## Required action
Only the stretch of the listing below that runs from the line with "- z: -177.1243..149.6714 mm" through the line with "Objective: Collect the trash" is to be printed, exactly and with both ends.
============================================================
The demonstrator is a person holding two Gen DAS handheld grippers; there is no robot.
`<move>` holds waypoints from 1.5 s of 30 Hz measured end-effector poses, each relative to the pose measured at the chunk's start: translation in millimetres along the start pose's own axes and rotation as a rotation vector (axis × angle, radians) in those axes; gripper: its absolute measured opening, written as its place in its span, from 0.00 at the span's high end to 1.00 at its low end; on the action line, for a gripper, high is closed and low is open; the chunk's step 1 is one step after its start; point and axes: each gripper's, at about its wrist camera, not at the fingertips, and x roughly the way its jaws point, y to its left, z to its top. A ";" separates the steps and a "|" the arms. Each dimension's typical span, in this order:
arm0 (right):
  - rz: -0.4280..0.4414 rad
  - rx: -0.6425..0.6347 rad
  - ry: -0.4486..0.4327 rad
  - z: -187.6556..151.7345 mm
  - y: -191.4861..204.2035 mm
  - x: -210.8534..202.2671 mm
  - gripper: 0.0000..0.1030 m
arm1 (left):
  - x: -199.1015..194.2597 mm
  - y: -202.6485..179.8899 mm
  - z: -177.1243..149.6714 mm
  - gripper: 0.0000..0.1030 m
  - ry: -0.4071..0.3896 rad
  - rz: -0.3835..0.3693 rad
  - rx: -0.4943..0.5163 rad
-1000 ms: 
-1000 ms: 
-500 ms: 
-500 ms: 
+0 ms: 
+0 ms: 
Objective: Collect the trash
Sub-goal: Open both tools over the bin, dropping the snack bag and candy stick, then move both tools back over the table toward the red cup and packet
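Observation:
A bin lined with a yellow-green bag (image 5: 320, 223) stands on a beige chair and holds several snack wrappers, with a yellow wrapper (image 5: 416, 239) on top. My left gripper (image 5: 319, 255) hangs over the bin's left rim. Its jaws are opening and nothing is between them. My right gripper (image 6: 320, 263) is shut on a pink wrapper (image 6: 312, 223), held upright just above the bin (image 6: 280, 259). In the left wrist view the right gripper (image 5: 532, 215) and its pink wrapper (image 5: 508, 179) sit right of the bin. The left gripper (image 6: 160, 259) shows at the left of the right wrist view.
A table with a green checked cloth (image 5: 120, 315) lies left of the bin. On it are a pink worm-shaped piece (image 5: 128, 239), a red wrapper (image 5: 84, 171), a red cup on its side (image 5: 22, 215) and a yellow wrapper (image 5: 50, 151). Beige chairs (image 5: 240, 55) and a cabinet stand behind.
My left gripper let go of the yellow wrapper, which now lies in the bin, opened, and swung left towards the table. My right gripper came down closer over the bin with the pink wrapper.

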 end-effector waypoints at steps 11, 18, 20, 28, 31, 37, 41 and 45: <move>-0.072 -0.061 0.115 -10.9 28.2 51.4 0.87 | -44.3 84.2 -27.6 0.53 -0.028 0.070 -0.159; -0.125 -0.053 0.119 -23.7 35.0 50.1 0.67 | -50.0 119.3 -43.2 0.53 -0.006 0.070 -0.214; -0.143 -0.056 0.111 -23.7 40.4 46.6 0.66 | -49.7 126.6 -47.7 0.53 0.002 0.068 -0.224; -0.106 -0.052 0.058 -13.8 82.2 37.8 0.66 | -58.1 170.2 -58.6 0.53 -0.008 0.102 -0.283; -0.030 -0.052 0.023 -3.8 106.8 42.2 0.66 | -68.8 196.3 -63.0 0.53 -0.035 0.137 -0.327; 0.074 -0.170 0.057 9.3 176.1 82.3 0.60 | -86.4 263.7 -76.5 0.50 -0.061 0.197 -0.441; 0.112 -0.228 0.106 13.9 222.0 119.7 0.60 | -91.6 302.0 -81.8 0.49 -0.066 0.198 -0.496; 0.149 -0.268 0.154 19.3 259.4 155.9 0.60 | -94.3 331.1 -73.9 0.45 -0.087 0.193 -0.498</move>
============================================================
## Result of the exercise
  - z: -177.1243..149.6714 mm
  - gripper: 0.0000..0.1030 m
  - ry: -0.4071..0.3896 rad
  - rz: -0.3835..0.3693 rad
  - rx: -0.4943..0.5163 rad
-1000 ms: 
-1000 ms: 
-500 ms: 
-500 ms: 
+0 ms: 
+0 ms: 
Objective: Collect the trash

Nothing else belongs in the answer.